Sauls's home state of South Carolina -- a state that is predominantly rural and politically conservative -- is, in many ways, a good place to examine how the nation's new approach to stopping the spread of HIV is working -- and how it isn't.
Throughout the 1990s, the epidemic has been growing faster in southern states such as South Carolina than in any other region of the country. In 1994 (the last year for which complete data are available), South Carolina ranked ninth among the 46 states that measured infection rates in pregnant women, with a positivity rate of 2.2 per 1,000 women tested. AIDS has become the second leading cause of death among people age 25 to 44 in the state.
The patterns of disease transmission generally mirror national trends. As in the nation as a whole, South Carolina blacks are disproportionately affected: seven times more likely than whites to be infected with HIV, five times more likely to have a diagnosis of AIDS. As in the nation as a whole, men who have sex with men continue to make up the majority of South Carolina AIDS cases, although the rates among both male homosexuals and injecting drug users are stabilizing or falling. And as in the nation as a whole, HIV and AIDS rates among women in South Carolina are climbing, a reflection of the growing importance of heterosexual transmission as a driving force in the epidemic.
"You have a sizable proportion of people in these rural areas who are infected who really only have heterosexual risk," said the CDC's John Ward. In many cases, a CDC study indicates, people become infected after exchanging sex for money or drugs -- particularly crack.
In Sauls's home town of Florence, a sprawling town of about 31,000 surrounded by tobacco and cotton farms, an average of six people test positive for HIV each month at the local public health clinic.
Even so, the first step in fighting the epidemic is convincing people that AIDS is a problem in eastern South Carolina. Many people still consider AIDS a disease of far-off northern cities. When someone in a small South Carolina town dies with AIDS, local activists say, family members usually ascribe the death to some other cause -- cancer, a respiratory infection.

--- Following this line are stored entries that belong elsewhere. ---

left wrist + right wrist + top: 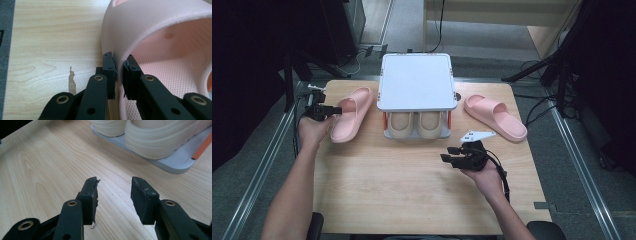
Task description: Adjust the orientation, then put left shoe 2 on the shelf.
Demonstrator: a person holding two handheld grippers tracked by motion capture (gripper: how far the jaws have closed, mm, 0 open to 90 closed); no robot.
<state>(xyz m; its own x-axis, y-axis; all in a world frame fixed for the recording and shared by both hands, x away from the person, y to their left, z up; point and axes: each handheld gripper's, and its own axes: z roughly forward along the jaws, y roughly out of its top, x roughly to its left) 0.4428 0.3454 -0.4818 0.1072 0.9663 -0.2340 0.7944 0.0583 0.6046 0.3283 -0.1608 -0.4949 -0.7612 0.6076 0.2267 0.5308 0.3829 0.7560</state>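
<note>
High view: the left claw [333, 110] sits near the left edge of the counter [412, 190], clamped on the side of a pink slipper [352, 114] that lies lengthwise between that edge and a small white shoe rack [417, 82] at the middle of the far side. In the left gripper view the two black jaws pinch the wall of the slipper's strap [120, 37], one jaw outside it and one inside, the dotted footbed visible beyond. A pair of beige slippers [415, 124] rests side by side on the rack's lower shelf, toes toward the person. A second pink slipper [495, 116] lies at an angle near the right edge of the counter, well apart from the first. The right claw [446, 154] hovers over the counter in front of the rack, toward the right, its jaws standing apart with nothing between them; in the right gripper view bare wood shows through the gap, and the beige slippers [160, 137] on the rack's grey base lie ahead. The person's forearms come in from the near edge.
</note>
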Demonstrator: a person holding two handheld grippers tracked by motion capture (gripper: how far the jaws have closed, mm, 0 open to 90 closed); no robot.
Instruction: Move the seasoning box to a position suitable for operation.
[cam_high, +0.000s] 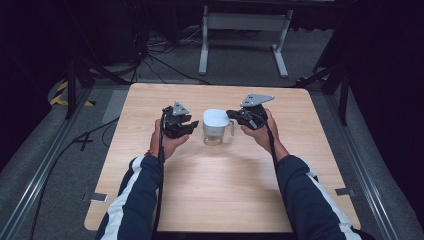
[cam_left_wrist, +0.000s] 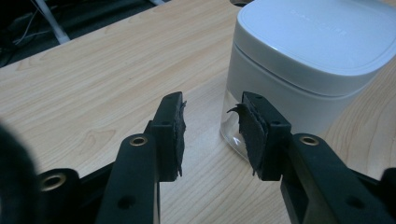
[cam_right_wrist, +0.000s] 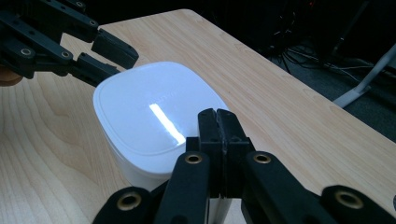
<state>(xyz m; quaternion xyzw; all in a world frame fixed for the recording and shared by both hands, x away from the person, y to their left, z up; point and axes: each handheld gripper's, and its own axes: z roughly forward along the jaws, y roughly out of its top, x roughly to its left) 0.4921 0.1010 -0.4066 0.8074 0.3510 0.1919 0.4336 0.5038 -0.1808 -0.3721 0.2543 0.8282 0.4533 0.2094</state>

"That is the southern way," said Krista Heybruck, an HIV/AIDS health educator working in three rural counties in the eastern part of the state. "That's just the way it is, and that's what we have to work with. They are private here."
Ericka Burroughs, a young anthropologist who grew up in South Carolina and works for a federally funded HIV prevention agency, drives hundreds of miles each week to teach safe-sex classes and talk about AIDS at jails, schools, mental institutions and drug rehabilitation centers. She taught Tameka Sauls's HIV training course at the local adult education center. "I hardly ever do a presentation where there isn't at least one person who cannot read," she said.
With the help of federal prevention funds, local residents are coming up with new ways to increase awareness of the disease in Florence. Last September, Anne Neely, a biology teacher at Sauls's former high school, began offering an elective course in which students learn about AIDS and make videotapes about the disease's impact on their community. However, school administrators warned Neely that she couldn't use the "C word" -- condom -- or allow one to be shown on a student video.
Neely paid for video equipment for her course with a $ 1,000 grant, part of approximately $ 1.1 million that South Carolina received last year from the CDC for local HIV prevention programs. Students learn the details of how HIV is transmitted. Then they produce videos to bring home the reality of AIDS to other students.